I love my husband. I do. But he, I have to admit, is a drunk. He spends all his time at the local bar. I know why he does it, but I have tried everything from being understanding to yelling.
I don't know what to do anymore. I just found out he has spent $6000 dollars in just the past few weeks. I confronted him about it, asked him where it went to, and he can't or won't say. The bank records show that he is taking a lot of money from the ATM and doing many, many numerous small transactions at different stores around town. I am the main bread winner. I don't go shopping but for groceries. So that six thousand bucks is almost all him.
We argue all the time about his drinking. I don't begrudge a man going out for a beer or two after work, but he is now (didn't used to) spending at least 6 hours a night at the bar, every night.
We never talk anymore. Just argue. He comes home sloppy drunk and almost immediately passes out on the couch. Before he does that, he has the nerve to blame me for our problem -- if I would only come out to the bar with him we wouldn't, he says, have any issue.
I am so sad and lonely. But I don't want to 'compromise' by going to the bar. I've been there once on a Friday after work to try to meet him half way, but I hate it. And meeting half way just seems like I am okaying his behavior.
I want my husband back. I have tried everything. Last weekend I even said the D-word. He got very angry at that, again blaming me.

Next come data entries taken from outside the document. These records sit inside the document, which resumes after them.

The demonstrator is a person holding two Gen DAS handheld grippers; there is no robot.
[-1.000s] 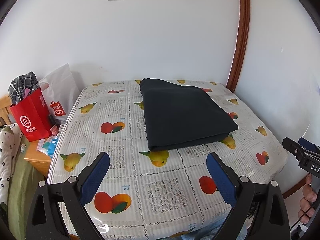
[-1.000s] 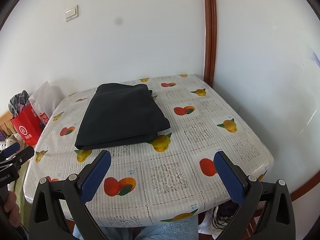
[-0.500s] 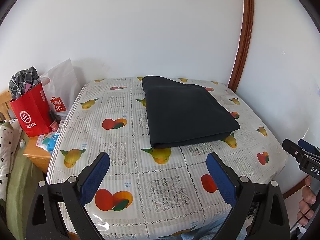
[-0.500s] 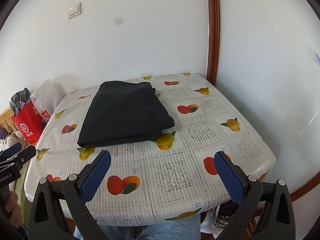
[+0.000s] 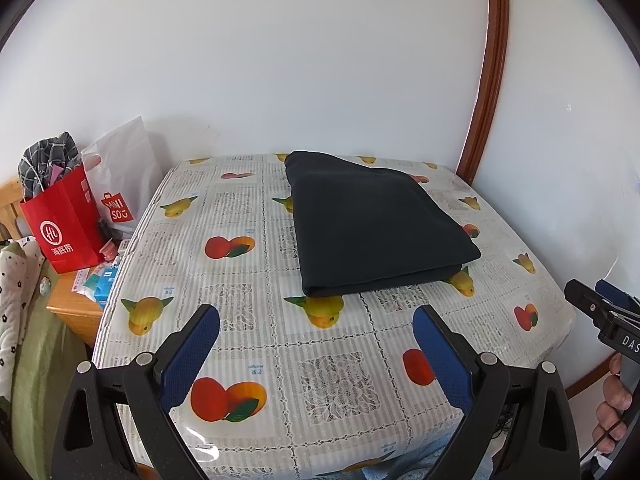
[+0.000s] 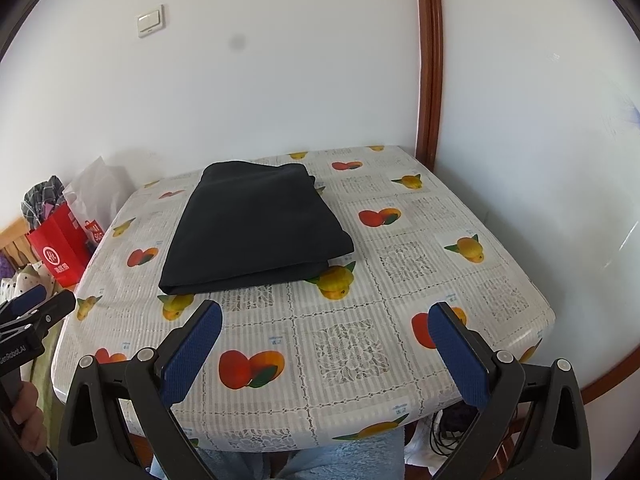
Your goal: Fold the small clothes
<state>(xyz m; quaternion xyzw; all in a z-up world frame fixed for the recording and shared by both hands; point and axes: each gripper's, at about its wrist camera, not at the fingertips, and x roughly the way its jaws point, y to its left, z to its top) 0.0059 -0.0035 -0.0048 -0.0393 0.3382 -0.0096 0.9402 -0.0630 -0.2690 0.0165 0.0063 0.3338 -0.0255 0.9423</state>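
Both grippers, left (image 5: 316, 354) and right (image 6: 325, 354), we hold with fingers spread apart, gripping nothing, above the table's (image 6: 400, 312) near edge. Our folded dark cloth (image 5: 372, 224) lies flat toward the back. Bags (image 5: 68, 220) stand left.

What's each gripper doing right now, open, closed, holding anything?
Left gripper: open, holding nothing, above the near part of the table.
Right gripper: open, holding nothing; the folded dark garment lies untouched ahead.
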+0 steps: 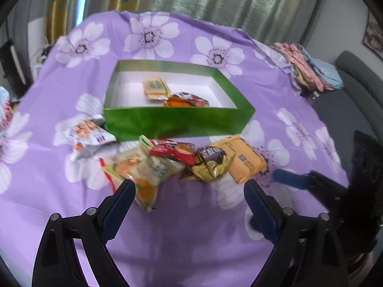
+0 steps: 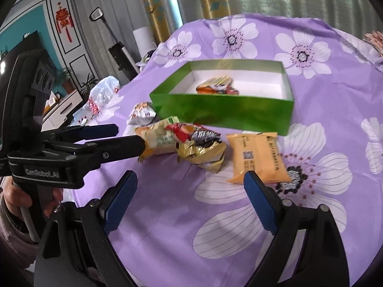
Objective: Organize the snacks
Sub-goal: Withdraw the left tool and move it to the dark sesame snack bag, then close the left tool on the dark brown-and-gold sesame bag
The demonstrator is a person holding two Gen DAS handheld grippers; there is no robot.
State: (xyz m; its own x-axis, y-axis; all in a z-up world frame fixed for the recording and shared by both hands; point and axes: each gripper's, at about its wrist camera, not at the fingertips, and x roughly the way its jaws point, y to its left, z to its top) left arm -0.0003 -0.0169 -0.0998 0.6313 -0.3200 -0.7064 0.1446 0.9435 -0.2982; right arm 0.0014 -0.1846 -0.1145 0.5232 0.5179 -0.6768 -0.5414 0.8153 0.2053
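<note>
Both grippers wide and empty, poised over the loose snacks in front of the box.

Left gripper (image 1: 189, 205) stands wide; the crinkly cream packet (image 1: 146, 172) lies just beyond its left finger. Right gripper (image 2: 190, 195) stands wide; the flat orange pack (image 2: 257, 157) touches its right fingertip. The gold foil wrapper (image 2: 203, 153) sits ahead, between both. The glossy green box (image 2: 222, 110), rigid and white-lined, lies beyond, two snacks inside. Advice: centre one packet between the pads, close on its body, not its sealed edge; soft film slips.
</note>
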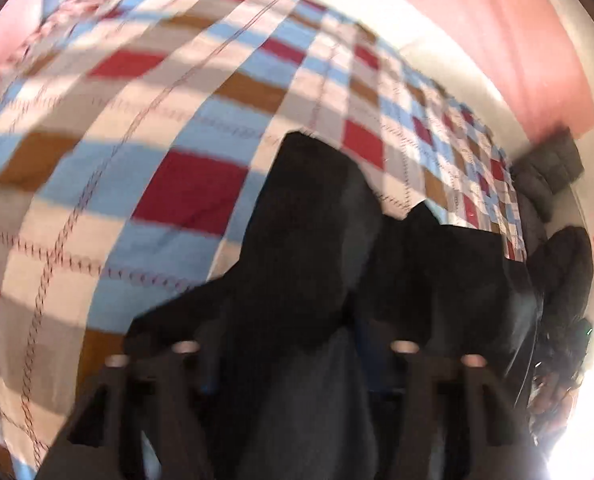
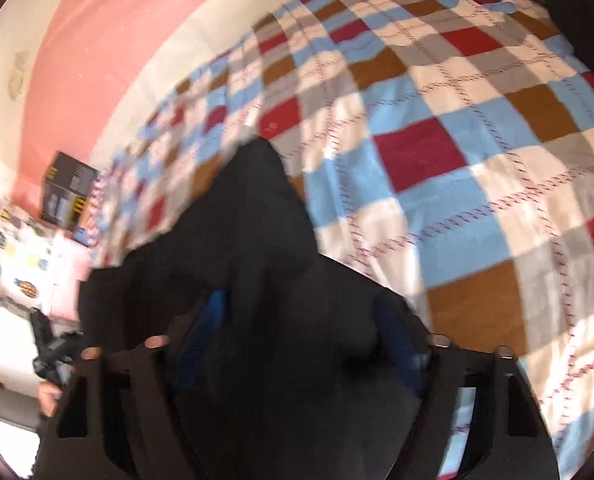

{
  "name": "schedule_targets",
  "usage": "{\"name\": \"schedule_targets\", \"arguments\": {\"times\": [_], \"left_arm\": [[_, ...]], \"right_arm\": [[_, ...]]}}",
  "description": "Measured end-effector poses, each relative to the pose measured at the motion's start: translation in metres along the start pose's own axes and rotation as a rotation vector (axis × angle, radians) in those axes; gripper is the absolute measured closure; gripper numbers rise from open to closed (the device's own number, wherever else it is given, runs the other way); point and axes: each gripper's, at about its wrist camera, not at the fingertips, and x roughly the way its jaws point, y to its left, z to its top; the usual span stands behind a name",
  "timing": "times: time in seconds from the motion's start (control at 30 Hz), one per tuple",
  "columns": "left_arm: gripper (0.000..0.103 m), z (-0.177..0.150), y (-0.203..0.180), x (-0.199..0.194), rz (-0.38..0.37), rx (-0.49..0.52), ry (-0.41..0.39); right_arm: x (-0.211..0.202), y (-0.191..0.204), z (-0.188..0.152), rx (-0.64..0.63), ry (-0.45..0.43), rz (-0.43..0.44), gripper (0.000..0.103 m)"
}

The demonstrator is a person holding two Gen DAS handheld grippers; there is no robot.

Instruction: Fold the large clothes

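A large dark garment (image 1: 317,216) hangs bunched between the fingers of my left gripper (image 1: 293,360), which is shut on it, above the checked bedspread (image 1: 185,128). In the right wrist view the same dark garment (image 2: 257,220) fills the gap of my right gripper (image 2: 297,344), which is shut on it; blue finger pads (image 2: 213,316) show at the cloth's sides. The cloth hides both grippers' fingertips. The bedspread (image 2: 437,152) lies below. Both views are motion-blurred.
A pink wall (image 1: 497,20) runs behind the bed. Dark grey cushions (image 1: 549,168) sit at the bed's far right. A dark box (image 2: 69,188) and a patterned pillow (image 2: 29,256) lie at the bed's end. Bright glare (image 1: 593,400) fills the lower right.
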Motion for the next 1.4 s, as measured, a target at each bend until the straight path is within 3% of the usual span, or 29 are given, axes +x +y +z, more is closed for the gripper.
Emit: {"name": "schedule_targets", "arguments": {"times": [0.03, 0.07, 0.13, 0.23, 0.27, 0.33, 0.4, 0.5, 0.73, 0.8, 0.87, 0.93, 1.13, 1.23, 1.33, 1.4], "left_arm": [[0.080, 0.000, -0.008, -0.005, 0.017, 0.046, -0.021], [0.087, 0.001, -0.016, -0.013, 0.030, 0.089, -0.053], [0.088, 0.009, -0.021, -0.034, 0.037, 0.112, -0.135], [0.088, 0.023, -0.014, -0.053, -0.053, 0.076, -0.222], [0.088, 0.026, -0.014, -0.046, -0.040, 0.089, -0.232], [0.088, 0.028, -0.013, -0.014, 0.031, 0.106, -0.176], [0.086, 0.027, 0.001, 0.020, 0.051, 0.059, -0.125], [0.083, 0.027, 0.018, 0.034, 0.013, -0.018, -0.152], [0.074, 0.013, 0.027, 0.046, 0.031, -0.024, -0.182], [0.065, 0.015, 0.025, 0.048, 0.055, -0.018, -0.168], [0.055, 0.020, 0.023, 0.045, 0.094, -0.016, -0.149], [0.053, 0.024, 0.020, 0.032, 0.121, -0.007, -0.149], [0.055, 0.021, 0.010, -0.022, 0.175, 0.020, -0.223], [0.055, 0.013, -0.018, -0.048, 0.160, 0.086, -0.293], [0.054, 0.005, -0.065, -0.043, 0.141, 0.259, -0.321], [0.053, 0.010, -0.080, -0.018, 0.206, 0.329, -0.307]], "right_arm": [[-0.004, 0.007, 0.001, -0.027, -0.021, -0.017, 0.086], [-0.007, 0.013, 0.001, -0.044, -0.038, -0.033, 0.087], [-0.022, 0.025, 0.005, -0.081, -0.097, -0.040, 0.090], [-0.039, 0.027, 0.019, -0.059, -0.170, -0.011, 0.090], [-0.035, 0.029, 0.023, -0.064, -0.172, -0.030, 0.090], [-0.008, 0.025, 0.027, -0.078, -0.130, -0.101, 0.090], [0.029, 0.011, 0.026, -0.039, -0.059, -0.150, 0.090], [0.055, 0.000, 0.026, -0.012, -0.050, -0.164, 0.088], [0.079, -0.003, 0.021, -0.055, -0.023, -0.226, 0.079], [0.081, -0.004, 0.020, -0.055, -0.018, -0.242, 0.076], [0.079, -0.006, 0.024, -0.036, -0.004, -0.259, 0.064], [0.065, -0.003, 0.028, -0.021, -0.010, -0.265, 0.060], [-0.011, 0.035, 0.021, -0.102, -0.179, -0.243, 0.055], [-0.030, 0.074, 0.005, -0.196, -0.227, -0.209, 0.052], [-0.004, 0.108, -0.004, -0.301, -0.172, -0.213, 0.052], [0.029, 0.110, -0.002, -0.311, -0.120, -0.266, 0.052]]}}
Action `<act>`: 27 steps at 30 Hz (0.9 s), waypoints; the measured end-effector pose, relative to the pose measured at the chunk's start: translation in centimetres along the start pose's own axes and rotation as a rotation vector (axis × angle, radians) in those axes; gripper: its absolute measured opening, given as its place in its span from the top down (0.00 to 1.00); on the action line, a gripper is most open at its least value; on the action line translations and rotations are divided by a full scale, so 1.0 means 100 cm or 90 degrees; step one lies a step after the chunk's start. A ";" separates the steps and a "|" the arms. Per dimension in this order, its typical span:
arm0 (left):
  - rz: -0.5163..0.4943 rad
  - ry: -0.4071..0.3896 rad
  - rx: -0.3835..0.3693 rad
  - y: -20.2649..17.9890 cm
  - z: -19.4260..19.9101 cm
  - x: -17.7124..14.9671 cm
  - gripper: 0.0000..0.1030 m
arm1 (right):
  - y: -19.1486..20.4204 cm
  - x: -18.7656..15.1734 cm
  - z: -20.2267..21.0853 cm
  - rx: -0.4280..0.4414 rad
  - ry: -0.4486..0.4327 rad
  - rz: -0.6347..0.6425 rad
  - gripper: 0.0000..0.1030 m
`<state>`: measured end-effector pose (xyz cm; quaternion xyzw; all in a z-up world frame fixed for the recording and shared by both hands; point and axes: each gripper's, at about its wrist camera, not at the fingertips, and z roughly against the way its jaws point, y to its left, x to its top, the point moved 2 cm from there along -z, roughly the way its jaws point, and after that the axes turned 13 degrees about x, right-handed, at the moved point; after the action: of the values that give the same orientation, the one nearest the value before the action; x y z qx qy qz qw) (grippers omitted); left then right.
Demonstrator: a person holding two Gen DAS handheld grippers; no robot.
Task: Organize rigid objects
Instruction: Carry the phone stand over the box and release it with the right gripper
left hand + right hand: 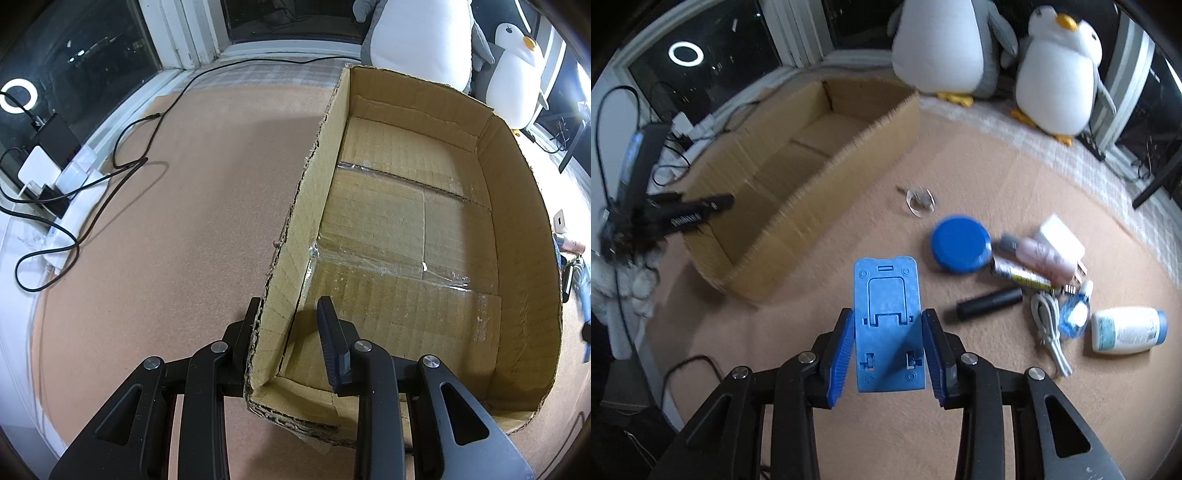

A good (non bar) friend of his has even talked to him and told him he has his head up his you know what. That worked for a total of 3 days. After his friend talked to him, he told me that he would stop drinking and spending, then went right back out again and did the usual.
I think need to cut him off, money wise. I plan to go to the bank tomorrow and start a new account and let our current account just be his. I hope that once he is cut off he will stop spending so much money at the bar, or, at least, I won't be dragged down with him -- at least not in terms of budget; I know that because he is my dh I have to deal with his money issues. Even so, just the separation of the money feels like I am giving up on our marriage.
I want to go to our Priest, but, to be honest, I really don't want to hear about how I am being a bad wife -- because that is what he would say. Along with how my dh's drinking is my fault somehow.
And, my feelings are very, very hurt. He obviously doesn't love me enough to want to spend any time with me -- just at the bar with his bar buddies. The irony? When I meet any one of his bar friends, all they do is tell me how much my dh loves me and how he talks about me all the time about how wonderful I am. Well then why the heck doesn't he want to spend time with me??? If it weren't for these bar friends saying what they do, I really think that he may have a woman on the side, as well.
I love my husband. And I don't believe in divorce. But I sure as heck can understand why people do it. He is spiraling down and taking me with him.
I guess I just needed to vent. And find out if there was anyone else out there who has gone through the same thing and see how you might have saved your marriage. I am at the end of my patience.